4.2 Particular problems for smaller firms in this area seem to be the lack of venture capital in the development stages and an initial lack of credibility with large clients. Mechanisms for supplying venture capital and for encouraging the use of Australian companies for software development are

likely to be necessary.

4.3 One method already employed by government for helping companies to establish a reputation is to give preference to Australian firms for


government contracts. Although applying preference margins may be appropriate when purchasing equipment, this is not necessarily the answer for computer software. Large companies and government authorities (particularly those operating on a commercial basis) are interested in

purchasing proven systems, whereas what is often required to assist Australian firms is the letting of contracts for the development of systems. In at least one case known to AMSTAC (the Woodside NW Shelf gas pipeline) this latter approach was taken. Both the plough for burying the pipeline, and the software for positioning the plough on the pipeline, involved technologi­ cal innovations of world significance and were developed in Australia. The

result was that the Australian survey company that developed the software has now formed its own marketing company, which is selling a range of software products successfully overseas.

4.4 An alternative to this approach is to follow the Japanese example and to buy the best available packages from overseas on licence and develop them further in Australia. There can still be considerable financial risk involved in this, because licensing costs are high and companies can be involved in difficult and costly negotiations if future developments are not to be tied back to the original package. The method has been used successfully by one Commonwealth Government department which contracted work to private consultants, who obtained the licences and took the risk of obtaining other similar work to justify the expenditure.

4.5 It would seem likely that much computer software with marine applications will be developed in-house by companies involved in particular marine activities, such as hydrographic surveying or port operation. However, not a large amount of work has been done on computer software for the marine area and it should certainly be feasible for computer software firms not at present involved in marine activities to expand into this field.


4.6 Scientific instrumentation was one of the 'sunrise' industries identified in the Government's election policy statement. AMSTAC has found that marine instrumentation, which is a component of this industry, is an area which does show major potential for development. This is especially so in the case of instruments designed for use in tropical waters, where imported

instruments often prove to be unsatisfactory, because two thirds of Australia's continental shelf lies in the tropics. There is also a growing need, both in Australia and overseas, for specific instruments designed to measure water quality parameters.

4.7 Scientific instruments need to be designed for the marine environ­ ment. In particular, they require waterproof casings, reasonable portability and a means of accessing the data which, preferably, does not require the removal of the instrument from its casing. These particular design require­ ments mean that companies may be inclined either to keep out of the area altogether or to specialise. Companies which are involved in the manufacture of land-based instruments and which expand into marine applications


The "Morning Glory" phenomenon photographed from the 'Soela'in November 1983 on the North West Shelf. Photographer: Graham Leech.
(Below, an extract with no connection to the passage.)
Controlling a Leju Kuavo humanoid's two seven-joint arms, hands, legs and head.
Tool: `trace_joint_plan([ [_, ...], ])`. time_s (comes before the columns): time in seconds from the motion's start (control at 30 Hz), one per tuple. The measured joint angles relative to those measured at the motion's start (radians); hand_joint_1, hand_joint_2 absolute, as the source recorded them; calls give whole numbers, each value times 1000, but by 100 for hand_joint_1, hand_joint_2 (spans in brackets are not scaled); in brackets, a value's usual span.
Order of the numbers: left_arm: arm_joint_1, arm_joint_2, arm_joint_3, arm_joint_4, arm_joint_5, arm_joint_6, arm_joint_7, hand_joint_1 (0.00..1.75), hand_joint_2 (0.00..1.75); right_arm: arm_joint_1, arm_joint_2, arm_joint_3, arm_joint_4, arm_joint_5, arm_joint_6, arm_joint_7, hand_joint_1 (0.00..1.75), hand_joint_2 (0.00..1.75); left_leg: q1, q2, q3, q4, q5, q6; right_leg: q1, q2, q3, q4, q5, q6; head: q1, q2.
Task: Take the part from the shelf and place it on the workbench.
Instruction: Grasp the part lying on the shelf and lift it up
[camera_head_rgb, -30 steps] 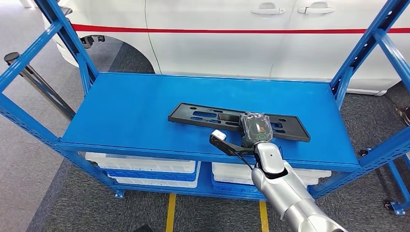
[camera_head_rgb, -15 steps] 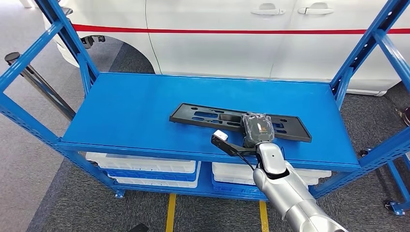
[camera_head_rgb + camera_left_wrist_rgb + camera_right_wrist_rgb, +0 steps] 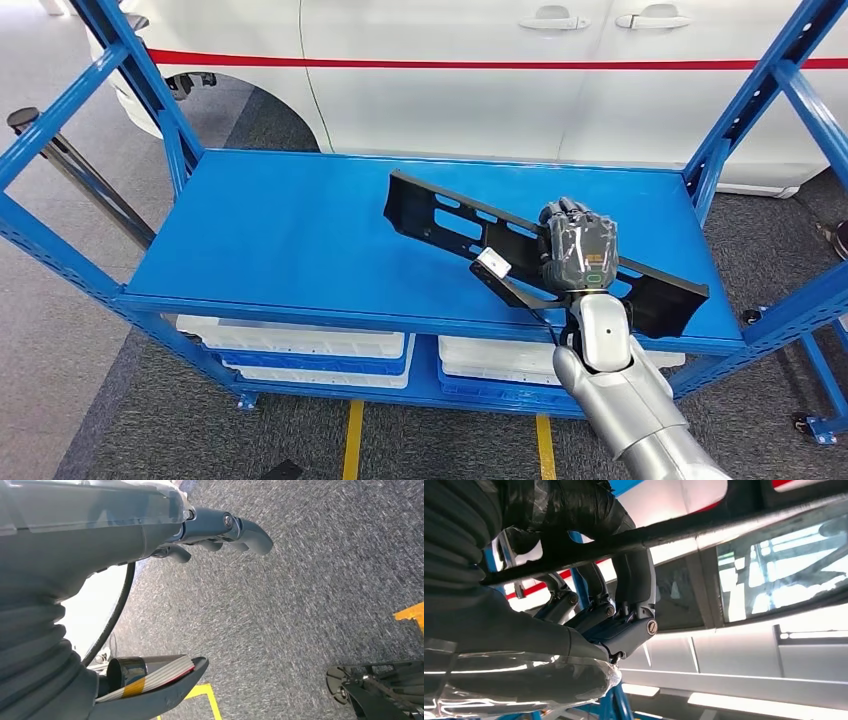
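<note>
A long black plastic part (image 3: 450,222) with slots hangs tilted above the blue shelf deck (image 3: 280,235). My right hand (image 3: 577,250) grips it near its middle, with its left end raised and its right end low near the deck's front right. In the right wrist view the part (image 3: 734,527) shows as a dark bar that my fingers (image 3: 624,610) wrap around. My left hand (image 3: 220,530) hangs over grey carpet with its fingers loosely apart and holds nothing.
Blue shelf uprights (image 3: 745,100) stand at both sides of the deck. A white car with a red stripe (image 3: 480,63) is parked close behind. White and blue bins (image 3: 300,350) sit on the lower level. Yellow floor lines (image 3: 352,440) run under the shelf.
The part lay flat on the deck under my right hand. It has since come up off the deck, tilted and swung to the right in my grip.
</note>
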Motion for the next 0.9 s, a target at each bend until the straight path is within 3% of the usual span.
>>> trace_joint_plan([
  [0.43,-1,0,6,0,0,1,6,0,175,94,-69,-137,-300,94,-38,-19,175,175,0,0,-1,0,0,0,0,0,-1,0,0,0,0,0],
  [0.9,-2,5,7,0,-1,0,3,0,175,140,-100,-164,-374,101,-38,-19,175,175,-1,0,-2,5,-2,4,-2,0,-1,-1,1,2,0,0],
])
generally find they have to establish a separate division to do this kind of work. The marine scientific instruments industry therefore needs to be regarded largely as a separate industry with particular problems of its own. Its successful operation depends on learning to apply known principles to an adverse environment.

4.8 AMSTAC's investigations reveal that several Australian companies involved in this work are able to produce instruments that compete successfully with overseas manufactured products. A small Sydney-based electronics firm, which manufactures salinometers, oxygen meters etc., sells 90% of its products to Japan. A Melbourne-based firm has developed some

instruments which it can sell more cheaply in Europe than European manufacturers can, although for most of its products it relies on a quality advantage rather than a price advantage. A small Tasmanian-based firm manufactures the marine radio and TV antennae used by nearly all Australian vessels and is able to sell radio-tracked buoys for significantly less than the

imported Japanese product by using the most up-to-date technology.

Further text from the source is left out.